Stray Neighbour — 463 – 467 Plenty Rd, Preston, 3072

The polished concrete floor, foliage-painted murals, and cosy booths of this place are inviting, while keeping some of the post-industrial edge of the building’s history as a small LPG conversion factory. Since the installation of an open fire place, the area with a billiard table and booths makes a good venue for a small party on a cold night. I went to a fortieth there and had a great time munching down on cured meats washed down with a fine, dry house white sparkling. The beers on tap are the definite highlight of this joint, with a changing menu of local and international brews, many of them venturing into the hardier sour mash and red ales. Our resident brew specialist likes the Boatrocker Miss Pinky – –  an unfiltered wheat beer with raspberries, giving a cidery taste to a European style ale.

Stray Neighbour is now open for breakfast on weekends.
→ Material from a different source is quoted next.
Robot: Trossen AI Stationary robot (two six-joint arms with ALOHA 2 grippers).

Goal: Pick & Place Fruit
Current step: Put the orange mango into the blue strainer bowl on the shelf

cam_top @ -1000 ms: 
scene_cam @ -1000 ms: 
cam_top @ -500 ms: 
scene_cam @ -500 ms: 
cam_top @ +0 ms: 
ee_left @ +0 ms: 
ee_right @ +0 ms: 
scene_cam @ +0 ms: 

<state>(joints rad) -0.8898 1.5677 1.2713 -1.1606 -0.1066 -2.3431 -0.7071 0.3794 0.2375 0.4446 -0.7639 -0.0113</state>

Hard Rubbish — 670 Plenty Rd, Preston, 3072

Hard rubbish bar street shot

My visit to Hard Rubbish was a little while ago, but impressions were that it is a warm, unpretentious place, with some good brews and bar snacks, such as jaffles. I like walking past and seeing how the cacti and succulents are going in the quirky, re-purposed crockery where they grow. Hard Rubbish is carving out a niche as a good local place to meet up for a drink and a board game or read in the sunny front window. It’s near a tram stop on route 86 and my observations suggest that it is functioning as a bit of a rendezvous for friends who can just hop off a tram or trundle down on a pushy for low-key meet-up.

See Broadsheet’s review.

Sonny’s Bottega — 647 Plenty Rd, Preston, 3072

I have been watching the slow evolution of the shop front of Sonny’s Bottega from nondescript defunct dusty non-business, to the sparkly and 1920s Jazz Age styling that we see now. My beloved and I finally made it, about six weeks after it opened, and we were not disappointed. At the end of a date evening we dropped in for a night cap. The prosecco was dry and the perfect finish to a great night out. The staff were welcoming and clearly proud of their new digs. The decor somehow combines the staginess of white weddings with homely touches, such as family photos and heirloom knick-knacks. The vibe was friendly. We will be returning to try out the food.